When he introduced it at Wallasey, the whole handicap was added. But a severe gale made him aware that if players struggled to score, the high handicap players would have the advantage of a load of points before they even started.
He then made the telling decision that the handicap allowance be taken at each hole — an option that wasn’t available before the arrival of the stroke index.
From then on, the system spread like wildfire and Wallasey hold an annual tournament to celebrate its inception.
When Glamorganshire held a tournament in 1998 to mark the centenary of the original outing of the system, the R & A were among those who sent representatives to play in it. Wallasey sent two teams and by 5 am the following morning we created a mass hangover and a bond that exists to this day.
We exchange annual visits and in his honour we all wear a bow tie. A flamboyant character, Dr Frank drove a yellow Rolls Royce and was never without a bright bow tie. We’ve created one which incorporates the colours and crests of both clubs. Furthermore, two Wallasey members fashioned a bronze trophy of a bow-tie which we play for every year.
It hasn’t spent long in the Glamorganshire clubhouse but it is there now after our shock victory. When Wallasey visit us, they play on the first day at Royal Porthcawl, the doctor’s other club in South Wales.
As I am out of action following an operation, I wasn’t able to play this year but I was at Porthcawl last Saturday to have a drink with them and accompany them for the first four holes.
The rough at Porthcawl is pretty heavy and I offered to help them look for their balls and go back to the clubhouse for more if they ran out.
But they played very well — captain O’Callaghan had two birdies in the first four holes — and I returned to the bar convinced we were going to be murdered the following day. They came in with commendable scores, two of them having 35 points. The winner on count-back was John Overend who had 22 points on the back-nine.
They dined very heartily at Porthcawl that evening and shared a few bottles of port with former Glamorganshire captain Bob Edwards, a leading Stableford expert.
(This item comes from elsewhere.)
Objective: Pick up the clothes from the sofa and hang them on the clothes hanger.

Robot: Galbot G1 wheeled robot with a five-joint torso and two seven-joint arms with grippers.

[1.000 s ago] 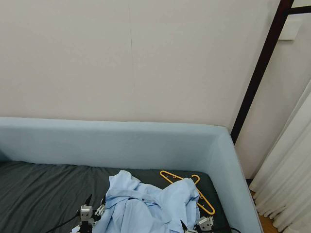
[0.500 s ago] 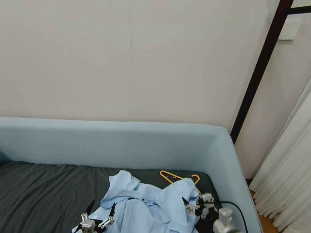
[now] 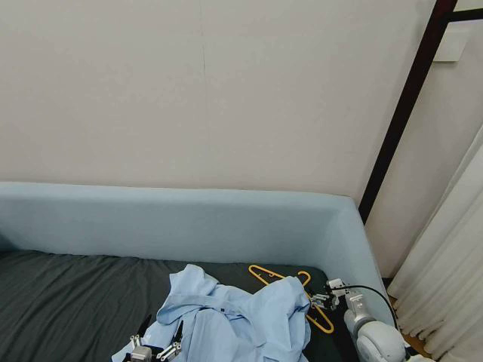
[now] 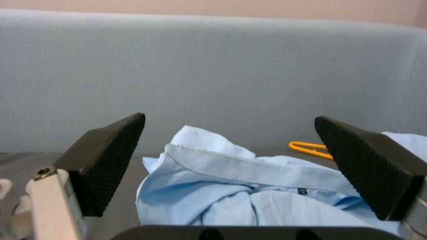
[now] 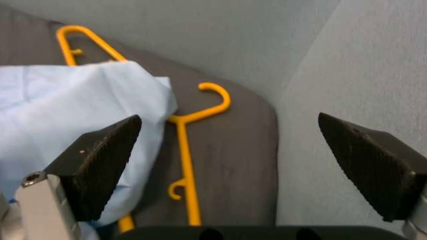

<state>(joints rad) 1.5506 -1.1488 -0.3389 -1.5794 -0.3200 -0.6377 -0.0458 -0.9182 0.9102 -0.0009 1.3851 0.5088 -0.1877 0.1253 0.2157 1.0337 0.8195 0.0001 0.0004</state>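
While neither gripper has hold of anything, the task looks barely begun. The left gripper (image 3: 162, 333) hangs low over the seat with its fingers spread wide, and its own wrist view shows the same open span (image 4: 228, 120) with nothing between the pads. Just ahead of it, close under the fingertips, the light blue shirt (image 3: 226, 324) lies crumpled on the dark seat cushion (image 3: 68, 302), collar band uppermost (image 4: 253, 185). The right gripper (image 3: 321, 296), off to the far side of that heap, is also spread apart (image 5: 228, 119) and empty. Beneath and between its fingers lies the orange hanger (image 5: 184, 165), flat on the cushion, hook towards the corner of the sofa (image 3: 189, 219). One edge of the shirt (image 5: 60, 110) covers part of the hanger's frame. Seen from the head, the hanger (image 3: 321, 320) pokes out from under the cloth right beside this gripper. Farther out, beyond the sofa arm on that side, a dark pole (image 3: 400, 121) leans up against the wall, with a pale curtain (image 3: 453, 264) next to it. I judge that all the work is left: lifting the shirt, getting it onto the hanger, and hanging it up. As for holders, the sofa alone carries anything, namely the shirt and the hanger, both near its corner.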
When they arrived to play the Glamorganshire on the Sunday, the shine had gone off them. They were heavily defeated 5-1 by a Glamorganshire team of supposedly lesser mortals including Roger Ellis, who has been off injured for the best part of two years, and Eirian Owens, who has had. two knee and three hip replacements.
In the only game they won, their pair included the aforementioned John Overend who dropped one shot in the first six holes of the back-nine. I understand his handicap of 17 is being scrutinised as I write.
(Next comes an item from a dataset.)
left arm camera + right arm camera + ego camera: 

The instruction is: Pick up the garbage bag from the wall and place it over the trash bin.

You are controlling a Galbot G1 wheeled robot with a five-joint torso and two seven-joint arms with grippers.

Richard Jones, who has been Wallasey’s team organiser since the outset of these matches, knew I was going to write something about their visit and he asked if he could have right of reply.
I said that this column has a comment section and that he could add whatever comments he liked. He should also be aware that our members are already clamouring to be selected to be in the team to visit them next year.